L’intensité d’exercice représente un des paramètres les plus manipulés en prescription d’activité physique. Voici comment s’en faire une alliée plutôt qu’une ennemie.
Souffrir pour la santé?
Tous ont déjà souffert d’une trop forte dose d’intensité et en ont assumé les conséquences du lendemain aussitôt le pied posé hors du lit. Dès lors, malgré la douleur qui harasse vos moindres mouvements, vous avez le sentiment du devoir accompli, celui d’être parvenu à une intensité soi-disant bienfaitrice pour votre santé.
Mais la régularité n’est pas chose faite, puisque cette fierté se dissipe souvent au même rythme que les courbatures et peut flancher devant une tâche semblable à répéter. Pourtant, les recommandations en activité physique sont claires : elles appellent la population à s’exercer en tenant compte d’un tas de paramètres objectifs tels que la fréquence cardiaque, la charge de travail ou encore la quantité de calories brûlées lors d’une séance. Et pour y parvenir, l’effort rigoureux est parfois de mise. Mais cette course folle aux numéros gagnants, pensez-vous, n’a-t-elle rien d’alléchant?
Se délivrer de la torture
Présentée ainsi, j’en conviens, la recette ne fait pas saliver. Il ne s’agit pas ici de condamner la haute intensité, bien au contraire. Cependant, il est faux de croire que les bénéfices pour la santé ne sont possibles qu’à travers l’exercice à haut régime.
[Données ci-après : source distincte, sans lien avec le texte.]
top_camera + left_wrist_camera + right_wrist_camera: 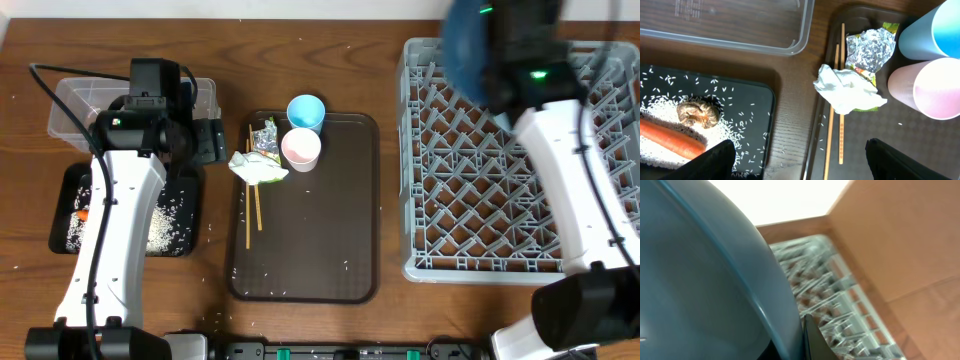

Alors soyons clairs : si votre objectif à long terme est d’être actif de façon régulière à des fins de plaisir et de santé, le choix de votre intensité d’exercice est un paramètre qu’il vous faut absolument considérer pour maintenir le cap, surtout si vous n’avez jamais été actif auparavant.
Une introspection active
Et j’ai mentionné le mot d’ordre : le choix, celui d’obéir à vos propres règles en matières d’intensité en donnant la parole à l’être humain qui se trouve en vous. Imaginez alors un instant que ces chiffres qui font l’objet de prescriptions de toutes sortes en activité physique mettent cette fois en valeur votre perception personnelle d’une séance d’exercice et l’appréciation que vous en tirez.
Imaginez également ces appareils qui calculent les mouvements de votre corps se tourner vers votre propre système de perception intérieure de l’activité et investiguer sur votre état d’être plutôt que sur le résultat de vos gestes. La découverte de ce qui s’y cache pourrait vous étonner et mener vos projets à bien. Car après tout, la motivation à enfiler les chaussures d’entraînement ne vous décollera pas du plancher à la lecture des statistiques de votre dernière séance. Elle puisera plutôt à même les sensations qui ont émergé de l’activité, qui n’ont d’ailleurs rien de chiffré.
L’échelle affective : un outil concret
Au plus grand bonheur des visuels de ce monde, il existe une échelle magique, dite affective, qui quantifie ce genre de perceptions plutôt abstraites. Cette échelle affective s’étend de -5 à +5 et est vouée à identifier votre niveau de bien-être pendant l’activité. Des chercheurs ont d’ailleurs démontré que de s’exercer pour se sentir «bien» (score de +3) menait à l’atteinte d’intensités suffisantes pour induire des bénéfices notables sur la santé.
C’est donc dire que vous pourriez vous y référer pour réguler votre intensité d’exercice sans même vous soucier du compteur et voir les bienfaits physiologiques apparaître au pas de course.
Ainsi, un bien-être correspondant à un score de +3 pourrait être atteint en combinant le type d’exercice qui vous plaît et en jouant avec les paramètres d’exercice qui vous enchantent le plus (environnement social et physique, musique, état d’esprit). Lors d’une séance subséquente, vous pourriez également viser une intensité plus ardue en abaissant le score affectif à +1 sans toutefois vous laisser dériver vers les valeurs négatives de l’échelle, qui entachent trop souvent la motivation.
En route vers l’autonomie
En incorporant l’échelle affective au sac d’entraînement, l’expérience objective tout autant que subjective serait légitimement rapportée et servirait ses causes respectives, à savoir l’atteinte de résultats physiques mesurables combinés au maintien d’un comportement actif dans lequel vous vous sentez réellement bien. Enfin, vous pourriez reprendre le contrôle de votre propre machine corporelle en vous libérant de tous ces appareils obsédés par la mesure.
En cas d’incertitude quant à la gestion de l’intensité d’exercice et de sa progression, le kinésiologue, qui demeure l’outil personnalisé de choix en activité physique, vous guidera sur la route de votre propre indépendance perceptuelle. En attendant, tentez de condamner le compteur et de rouler pour le plaisir lors de votre prochaine séance. Vous verrez, l’autonomie humaine commence là où les machines s’arrêtent.